A consequence of this disconnect is that the incentives are set up all wrong.

Yes, money does not produce quality products, unless the majority of customers are knowledgable and demanding.

Professors are paid to publish research papers, not to teach students.

I think people publish most when they try to become professors. After getting there the main task is to teach others the topic and help others to do research (e.g. supervising).

 > research.  After all, it's the research that will win you the
grants, not the fact that you won teaching awards 3 years in a row, or that your students wrote a glowing review of your lectures. So the quality of teaching already suffers.

The have a salary, they don't need a grant for themselves. They need a grant to get a salary to fund ph.d. students. E.g. they need grants to teach how to do research.

Then the course material itself is geared toward producing more researchers, rather than industry workers.

Most of them become industry workers...

Is it any wonder at all that the quality of the resulting software is so bad?

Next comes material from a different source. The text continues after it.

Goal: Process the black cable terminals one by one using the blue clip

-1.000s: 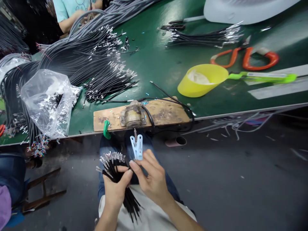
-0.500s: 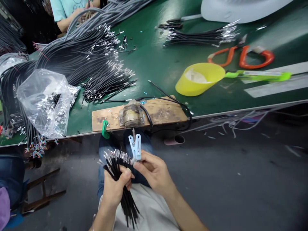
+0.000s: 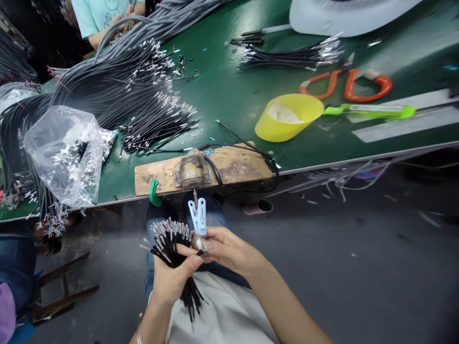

The current shipping software is much better than the software that was shipped in the 80s and 90s. To a large extent thanks to more and more software being developed in high level languages using well tested libraries and frameworks (not C, C++ etc).

Most cars on the road are somewhat buggy, and they could crash as a result of those bugs. Most programs are somewhat buggy, and they could crash as a result of those bugs.

Most of the buggy air fighters are on the ground, but would you want you car to be unusable 20% of the time?

Would you want Google to disappear 20% of the time because the ranking of search results is worse than what the spec says it should be?

As usual, these discussions aren't really based on a good theoretical understanding of what a bug is.

Try to prove one of your programs formally correct, then you'll realize that it is unattainable for most useful programs that retain state.

The human body is full of bugs. Hell, we rely on them, even on the cell-level. We need those parasites to exist. As programs get larger you need to focus on a different strategy to get a reliable system. (E.g. actor based thinking).